> Activity
Apart from the images, output the data below exactly.

> Dataset content
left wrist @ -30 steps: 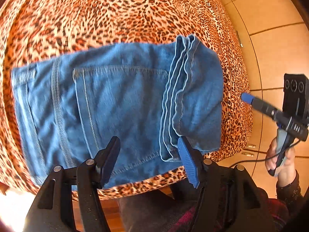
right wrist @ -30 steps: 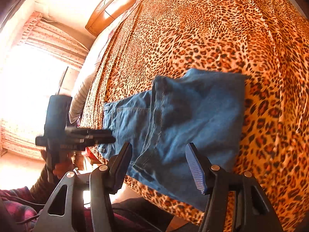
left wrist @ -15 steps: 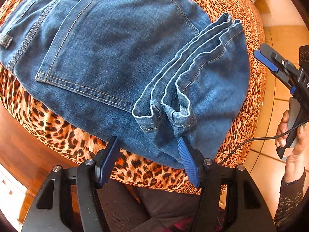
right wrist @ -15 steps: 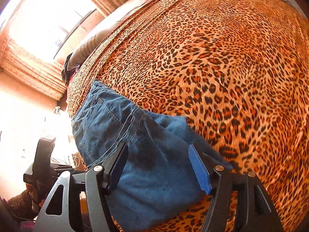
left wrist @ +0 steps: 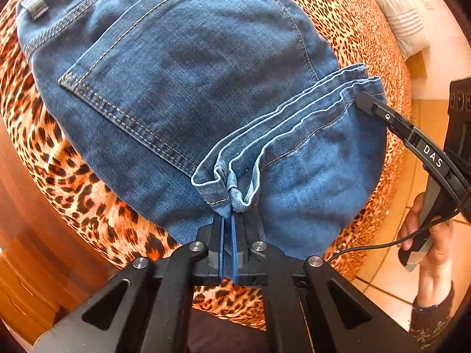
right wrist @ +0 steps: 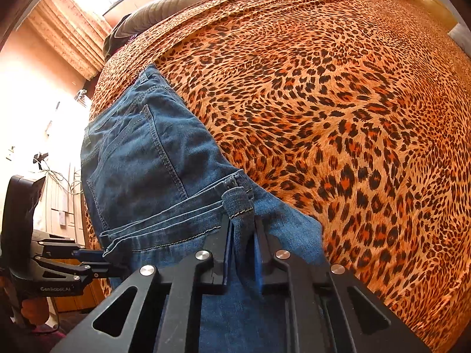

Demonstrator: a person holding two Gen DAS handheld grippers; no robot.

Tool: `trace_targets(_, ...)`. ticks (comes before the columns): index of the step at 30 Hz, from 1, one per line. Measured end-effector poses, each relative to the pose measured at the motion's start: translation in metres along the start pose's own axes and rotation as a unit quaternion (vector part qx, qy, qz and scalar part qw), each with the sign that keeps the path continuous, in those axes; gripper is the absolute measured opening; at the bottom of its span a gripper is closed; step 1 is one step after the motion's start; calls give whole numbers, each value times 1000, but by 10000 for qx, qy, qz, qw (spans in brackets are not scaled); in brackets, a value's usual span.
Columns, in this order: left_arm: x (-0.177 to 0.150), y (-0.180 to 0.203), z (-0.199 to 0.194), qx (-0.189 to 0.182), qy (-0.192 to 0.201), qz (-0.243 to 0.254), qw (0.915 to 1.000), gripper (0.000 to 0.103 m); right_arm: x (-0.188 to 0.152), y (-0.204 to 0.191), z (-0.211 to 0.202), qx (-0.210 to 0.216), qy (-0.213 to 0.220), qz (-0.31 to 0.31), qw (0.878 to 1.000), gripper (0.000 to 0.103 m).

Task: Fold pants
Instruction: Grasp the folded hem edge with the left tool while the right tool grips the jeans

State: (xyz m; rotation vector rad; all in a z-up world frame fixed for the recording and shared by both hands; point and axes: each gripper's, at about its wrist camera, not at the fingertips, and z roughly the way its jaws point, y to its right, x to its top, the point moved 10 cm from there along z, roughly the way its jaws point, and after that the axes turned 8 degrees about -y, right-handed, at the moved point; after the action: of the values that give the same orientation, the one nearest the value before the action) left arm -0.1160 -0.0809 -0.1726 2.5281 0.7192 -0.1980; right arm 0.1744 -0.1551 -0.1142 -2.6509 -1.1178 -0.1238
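Blue denim pants (left wrist: 182, 67) lie folded on a leopard-print bedspread (right wrist: 338, 103), back pocket up, with the leg hems (left wrist: 282, 123) stacked across them. My left gripper (left wrist: 228, 220) is shut on the near end of the stacked hems. My right gripper (right wrist: 243, 229) is shut on the other end of the same hems (right wrist: 238, 203); it shows in the left wrist view (left wrist: 360, 97) at the hems' far corner. The left gripper shows in the right wrist view (right wrist: 100, 260) at the pants' near edge.
The bedspread spreads wide beyond the pants. A wooden bed frame (left wrist: 35, 259) and tiled floor (left wrist: 391, 279) lie below the bed edge. A grey pillow (right wrist: 164, 8) and curtains (right wrist: 67, 41) are at the far end. A white cushion (left wrist: 406, 23) sits off the bed.
Both grippers moved in to the pants and closed from open onto the two ends of the stacked leg hems.
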Motion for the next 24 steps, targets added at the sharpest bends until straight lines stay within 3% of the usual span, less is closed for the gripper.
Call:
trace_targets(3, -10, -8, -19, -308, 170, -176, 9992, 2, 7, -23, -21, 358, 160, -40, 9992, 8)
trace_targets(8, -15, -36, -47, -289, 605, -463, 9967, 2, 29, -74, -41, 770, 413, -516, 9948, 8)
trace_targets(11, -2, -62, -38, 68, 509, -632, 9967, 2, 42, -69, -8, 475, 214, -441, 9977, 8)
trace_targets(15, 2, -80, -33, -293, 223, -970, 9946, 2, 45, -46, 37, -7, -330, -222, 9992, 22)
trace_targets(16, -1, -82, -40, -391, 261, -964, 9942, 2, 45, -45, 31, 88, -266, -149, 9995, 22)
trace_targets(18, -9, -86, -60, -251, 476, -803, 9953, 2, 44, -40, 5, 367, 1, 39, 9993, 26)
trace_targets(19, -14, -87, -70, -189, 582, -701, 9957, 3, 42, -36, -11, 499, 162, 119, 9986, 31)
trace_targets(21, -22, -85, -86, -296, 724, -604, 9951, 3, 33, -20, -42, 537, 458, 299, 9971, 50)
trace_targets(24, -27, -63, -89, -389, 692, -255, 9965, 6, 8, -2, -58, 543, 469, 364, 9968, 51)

> Task result
left wrist @ -30 steps: 
right wrist @ -30 steps: 
left wrist @ -15 steps: 
right wrist @ -15 steps: 
left wrist @ +0 steps: 
right wrist @ +0 steps: 

Demonstrator: a person holding two Gen DAS handheld grippers; no robot.

Tool: `trace_targets(_, ...)`. ticks (comes before the columns): index of the step at 30 Hz, from 1, one per line. Measured end-effector poses, each relative to the pose measured at the motion's start: translation in metres along the start pose's own axes and rotation as a unit quaternion (vector part qx, qy, qz and scalar part qw), each with the sign that keeps the path continuous, in those axes; gripper is the absolute measured opening; at the bottom of its span a gripper is closed; step 1 is one step after the motion's start; calls give whole numbers, each value times 1000, but by 10000 for qx, qy, qz, qw (spans in brackets are not scaled); in brackets, a value's usual span.
Columns, in this order: left_arm: x (-0.177 to 0.150), y (-0.180 to 0.203), z (-0.199 to 0.194), qx (-0.189 to 0.182), qy (-0.192 to 0.201), qz (-0.243 to 0.254), qw (0.915 to 1.000), gripper (0.000 to 0.103 m); right_arm: x (-0.188 to 0.152), y (-0.204 to 0.191), z (-0.211 to 0.202), qx (-0.210 to 0.216), qy (-0.213 to 0.220), qz (-0.31 to 0.31), qw (0.878 to 1.000), gripper (0.000 to 0.103 m).

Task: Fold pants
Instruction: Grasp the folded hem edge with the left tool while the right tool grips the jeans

State: (xyz m; rotation vector rad; all in a z-up world frame fixed for the recording and shared by both hands; point and axes: each gripper's, at about its wrist camera, not at the fingertips, and z roughly the way its jaws point, y to its right, x to its top, the point moved 10 cm from there along z, roughly the way its jaws point, and after that the axes turned 8 degrees about -y, right-handed, at the moved point; after the action: of the values that give the same orientation, the one nearest the value before the action) left arm -0.1160 -0.0809 -0.1726 2.5281 0.7192 -0.1980; right arm 0.1744 -0.1551 -0.1142 -2.6509 -1.1178 -0.1238
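Blue denim pants (left wrist: 182, 67) lie folded on a leopard-print bedspread (right wrist: 338, 103), back pocket up, with the leg hems (left wrist: 282, 123) stacked across them. My left gripper (left wrist: 228, 220) is shut on the near end of the stacked hems. My right gripper (right wrist: 243, 229) is shut on the other end of the same hems (right wrist: 238, 203); it shows in the left wrist view (left wrist: 360, 97) at the hems' far corner. The left gripper shows in the right wrist view (right wrist: 100, 260) at the pants' near edge.
The bedspread spreads wide beyond the pants. A wooden bed frame (left wrist: 35, 259) and tiled floor (left wrist: 391, 279) lie below the bed edge. A grey pillow (right wrist: 164, 8) and curtains (right wrist: 67, 41) are at the far end. A white cushion (left wrist: 406, 23) sits off the bed.
Both grippers moved in to the pants and closed from open onto the two ends of the stacked leg hems.
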Motion for the next 24 steps, targets added at the sharpest bends until straight lines stay within 3% of the usual span, less is closed for the gripper.
Call:
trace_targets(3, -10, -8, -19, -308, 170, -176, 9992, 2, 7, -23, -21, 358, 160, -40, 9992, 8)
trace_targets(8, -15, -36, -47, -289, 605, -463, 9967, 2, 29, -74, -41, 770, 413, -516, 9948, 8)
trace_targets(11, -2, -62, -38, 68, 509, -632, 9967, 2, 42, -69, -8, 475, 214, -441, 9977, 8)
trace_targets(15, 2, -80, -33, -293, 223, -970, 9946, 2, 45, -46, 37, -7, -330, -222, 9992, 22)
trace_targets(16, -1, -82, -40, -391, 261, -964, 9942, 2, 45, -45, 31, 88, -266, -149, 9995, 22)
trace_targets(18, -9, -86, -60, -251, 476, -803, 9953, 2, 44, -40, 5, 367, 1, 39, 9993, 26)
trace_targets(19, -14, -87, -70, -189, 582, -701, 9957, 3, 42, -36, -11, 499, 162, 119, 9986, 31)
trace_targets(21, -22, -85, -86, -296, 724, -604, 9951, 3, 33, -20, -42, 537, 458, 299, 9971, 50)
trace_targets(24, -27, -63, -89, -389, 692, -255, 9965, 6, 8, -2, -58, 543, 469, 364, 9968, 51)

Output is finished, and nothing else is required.